Accessing activity logs

Open the prompt in the editor. Click Activity Logs in the header. Fetch Hive opens the prompt-specific activity log view for that prompt. The logs page includes a paginated table of runs on the left and a detail panel for the selected run on the right. You can also use Refresh logs to reload the table or Editor to go back to the prompt editor.

What’s tracked

The log table shows summary data for each run, including:
  • Owner
  • Completed time
  • Provider
  • Model
  • Charge type
  • Status
  • Provider charge
  • Total tokens
  • Duration
When you select a run, the detail panel gives you additional views:
  • Response for the generated output
  • Request for model settings and usage details
  • Inputs for the values passed into the prompt
  • User metadata for caller-defined audit fields sent as user_metadata
For Claude runs, the Request panel can also show Prompt Cache, which is the configured Anthropic prompt-cache TTL assigned to that request.

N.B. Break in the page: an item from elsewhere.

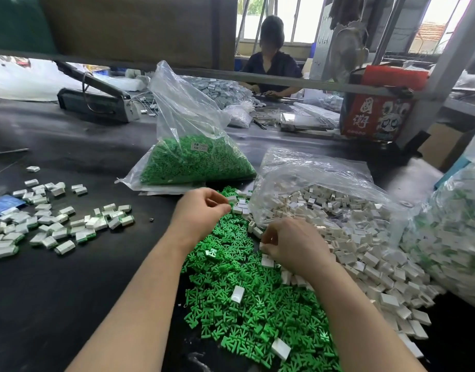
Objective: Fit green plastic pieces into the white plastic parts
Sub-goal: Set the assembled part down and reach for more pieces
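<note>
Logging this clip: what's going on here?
A person is assembling small parts at a dark table. The left hand reaches over the loose green pieces; the right hand grips a white part beside the spilled white parts. Finished pieces lie scattered to the left.

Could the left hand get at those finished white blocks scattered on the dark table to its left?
Probably yes. The left hand hovers over the loose green plastic pieces, and only bare black table lies between it and the scattered finished white blocks with green inserts. Nothing blocks a sideways sweep.
</note>
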`<state>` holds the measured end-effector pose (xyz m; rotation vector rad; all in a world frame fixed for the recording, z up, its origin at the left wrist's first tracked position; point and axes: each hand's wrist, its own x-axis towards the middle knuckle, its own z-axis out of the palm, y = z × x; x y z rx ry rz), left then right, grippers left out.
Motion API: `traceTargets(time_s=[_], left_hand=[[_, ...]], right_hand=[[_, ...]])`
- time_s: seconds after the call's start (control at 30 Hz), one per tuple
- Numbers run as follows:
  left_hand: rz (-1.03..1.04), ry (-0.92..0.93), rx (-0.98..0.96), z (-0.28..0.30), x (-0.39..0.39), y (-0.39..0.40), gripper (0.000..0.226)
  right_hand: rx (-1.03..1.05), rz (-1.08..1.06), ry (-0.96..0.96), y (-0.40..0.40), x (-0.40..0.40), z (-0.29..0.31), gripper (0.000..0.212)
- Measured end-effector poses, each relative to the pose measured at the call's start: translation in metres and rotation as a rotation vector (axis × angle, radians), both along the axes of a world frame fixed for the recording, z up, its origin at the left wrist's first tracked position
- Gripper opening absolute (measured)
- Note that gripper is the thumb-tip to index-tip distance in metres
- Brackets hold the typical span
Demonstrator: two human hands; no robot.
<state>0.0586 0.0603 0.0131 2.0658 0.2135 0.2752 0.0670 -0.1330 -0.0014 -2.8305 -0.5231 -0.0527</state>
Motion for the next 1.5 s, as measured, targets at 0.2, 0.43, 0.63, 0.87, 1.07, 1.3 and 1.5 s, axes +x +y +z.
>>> traceTargets(time_s=[0.2, 0.43, 0.63, 0.87, 1.07, 1.3, 1.5], left_hand=[[-0.298, 0.249, -0.281, -0.004, 0.002, -0.021, 0.024], [-0.208, 0.103, -0.589, -0.001, 0.0, -0.019, 0.006], [-0.056, 0.029, -0.85, 0.007, 0.0, -0.006, 0.006], [-0.082, 0.055, -0.961, 0.009, -0.001, -0.002, 0.007], [-0.092, 0.047, -0.961, 0.007, -0.001, -0.009, 0.006], [-0.15, 0.049, -1.035, 0.006, 0.0, -0.007, 0.011], [-0.169, 0.032, -1.051, 0.007, -0.001, -0.009, 0.037]], right_hand=[[0.355, 0.056, -0.11, 0.004, -0.003, 0.005, 0.012], [0.571, 0.04, -0.151, 0.012, -0.007, 0.008, 0.018], [0.168, 0.138, 0.185, 0.019, -0.011, 0.007, 0.047], [0.055, 0.192, 0.129, 0.027, -0.014, 0.004, 0.024], [-0.026, 0.169, 0.036, 0.03, -0.015, -0.002, 0.035], [-0.003, 0.187, 0.018, 0.032, -0.016, 0.0, 0.022], [0.024, 0.232, 0.051, 0.033, -0.018, 0.0, 0.018]])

Cached read and write token counts remain in the existing token usage breakdowns. For models that emit visible thinking or reasoning content, the Response view shows it in a collapsible thinking section above the assistant output. If the selected run failed, the detail panel shows the error message. Some providers can also add provider-specific metadata. For example, Perplexity runs include a citations view. Perplexity Sonar Deep Research logs can also show separate citation tokens, reasoning tokens, and search query counts when the provider returns those usage fields.

Traces

The prompt activity log view focuses on run details such as Response, Request, and Inputs. Start with Response, then check Request and Inputs to understand how the prompt ran. The prompt activity log view includes pagination, row selection, and Refresh logs. Use User metadata to filter by a tracked metadata property. Choose a property key to find runs where that key exists, or add an exact value to match scalar values such as cus_123, enterprise, true, or 12. Fetch Hive tracks metadata property names over time from prompt invokes so the filter can suggest keys your workspace has actually sent. Old logs without user_metadata remain visible normally, but they are excluded when a user metadata filter is active. See Invoke metadata for request examples.

Notes

  • The log detail view includes a share link action for the selected run.
  • A selected run can also include a discussion thread so your team can comment on the run in context.
  • Use the prompt editor for iteration and the logs view for after-the-fact inspection.